The ECI also submitted that there was not even a single instance of mismatch found between data stored in the CU and the VVPAT slips in more than four crore VVPATs that were counted so far. It also argued that the VVPAT is not meant for counting and also cited privacy and secrecy concerns in handing over the slips to the voters.

The ECI said there is an unauthorised access detection module (UADM), and an alert is issued if anyone tries to access the machine unauthorisedly. The machine then gets reset to factory mode and cannot work anymore. As an additional safeguard, the unit will have to be sent back to the factory.

The court observed that there was a gap between the information furnished in the court by the ECI and the one available in the public domain. The ECI informed the court that it would be rectified by updating their FAQ section. 

Advocate Maninder Singh also contended, “EVMs are standalone machines and they cannot be tampered with. VVPAT can also not be tampered with. Human error cannot be ruled out in manual counting, but it has been minimised.”

‘Need light for more than seven seconds’

Advocate Prashant Bhushan, appearing for ADR, argued that the light in the VVPAT machine remains on only for seven seconds and contended that at least the light can be on always so that voters can see the slip cutting and falling or other slip being cut and falling into the box.
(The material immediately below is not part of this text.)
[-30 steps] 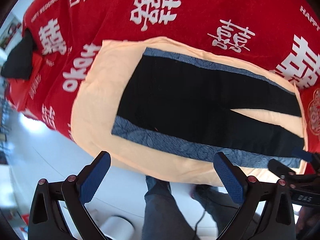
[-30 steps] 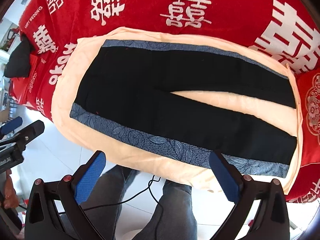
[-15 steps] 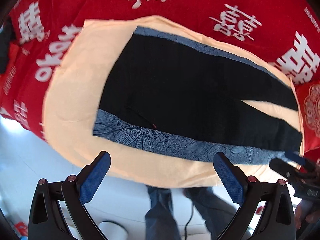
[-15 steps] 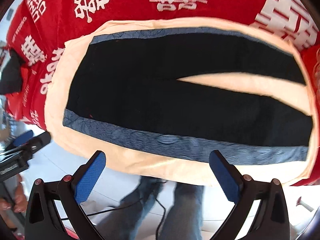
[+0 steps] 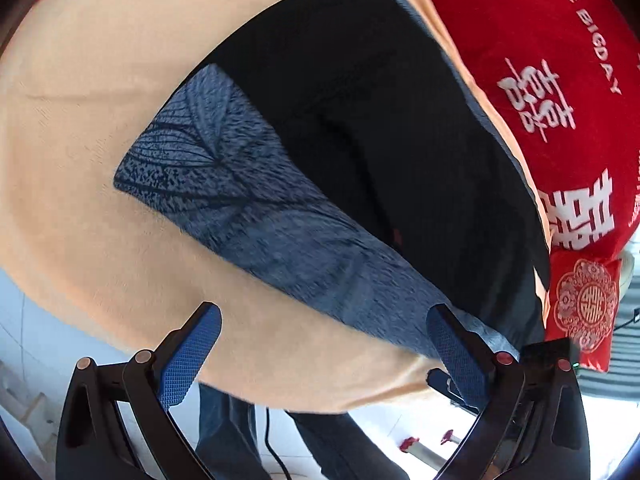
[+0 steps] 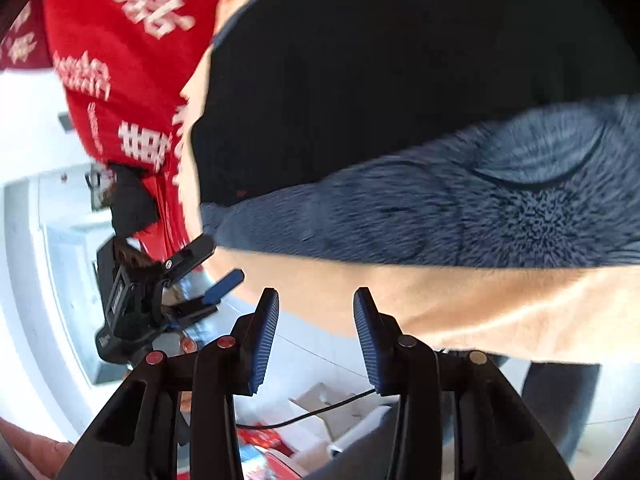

The court also pulled up advocate Bhushan, saying, “Mr Bhushan, whether it is transparent, translucent glass on the VVPAT machine or bulb, you are taking it too far. The bulb helps you see it, that is all. The calculation is by the control unit every time a vote is cast, the slip falls off and the total is verified by the polling officer. Now, everything cannot be suspected. You cannot be critical of everything. If an explanation is given, you must appreciate it!.... Whether to have a bulb or not or the brightness, etc. is for them to decide. We are not disputing it is a fundamental right, but over suspicion is not working out here,” the bench observed.

Bhushan also argued that it was not possible to find out if a malicious programme is fed into the equipment and it cannot be detected as even the technician would not know about it.

During the hearing, Bhushan cited a report published by Manorama Online about complaints of EVMs recording extra votes for the BJP during mock polls conducted in the Kasargod constituency in Kerala. The bench asked the ECI to check this matter. At 2 pm, the ECI official told the Supreme Court that the news report cited was "totally false."

It is to be noted that the said news report stated that “four electronic voting machines (EVM) erroneously registered votes in favour of BJP during mock polling in Kasaragod.” However, sources who spoke to TNM said three VVPAT machines printed out one slip each with the BJP symbol twice.